▶ _WHAT THIS TASK INVOLVES_:
Gather all lines from the material that contain the word "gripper".

▶ _THE DATA_:
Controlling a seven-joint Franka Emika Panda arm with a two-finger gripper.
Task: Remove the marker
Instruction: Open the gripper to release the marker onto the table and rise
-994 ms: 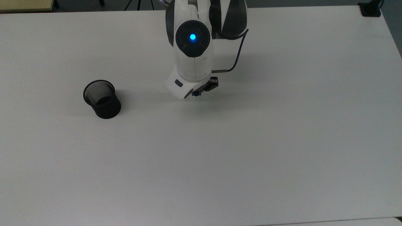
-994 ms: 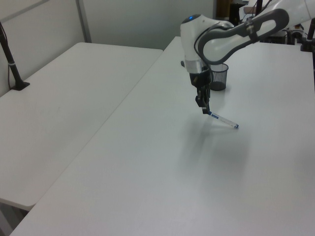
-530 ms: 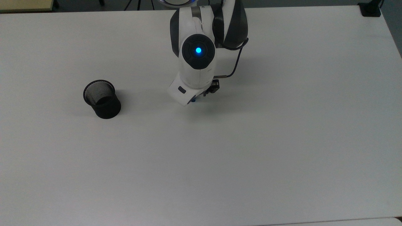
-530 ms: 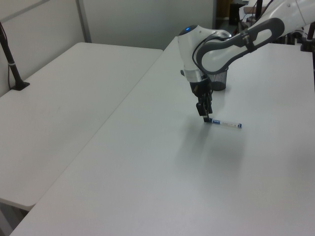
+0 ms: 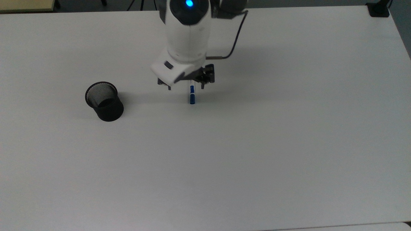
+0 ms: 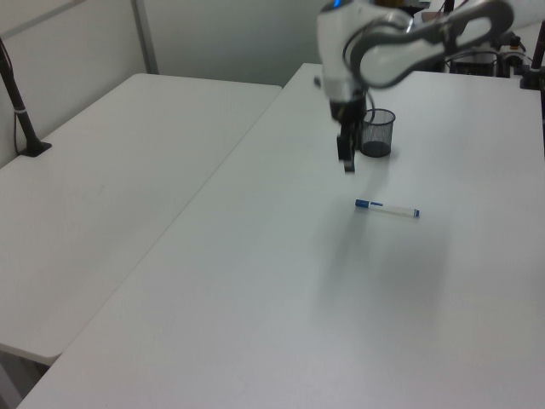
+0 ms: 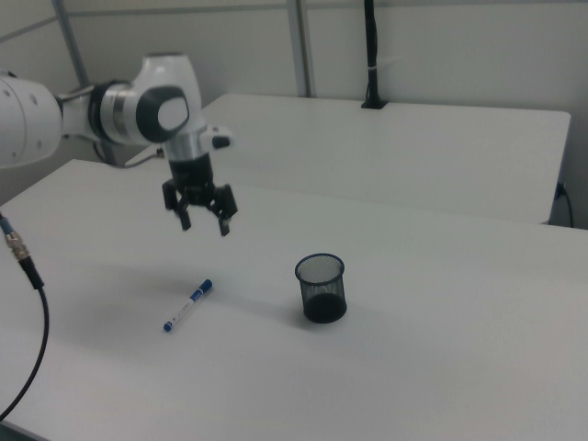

▶ _YOUR SOLUTION_:
Controlling a seven-joint Franka Emika Panda arm with a two-finger gripper.
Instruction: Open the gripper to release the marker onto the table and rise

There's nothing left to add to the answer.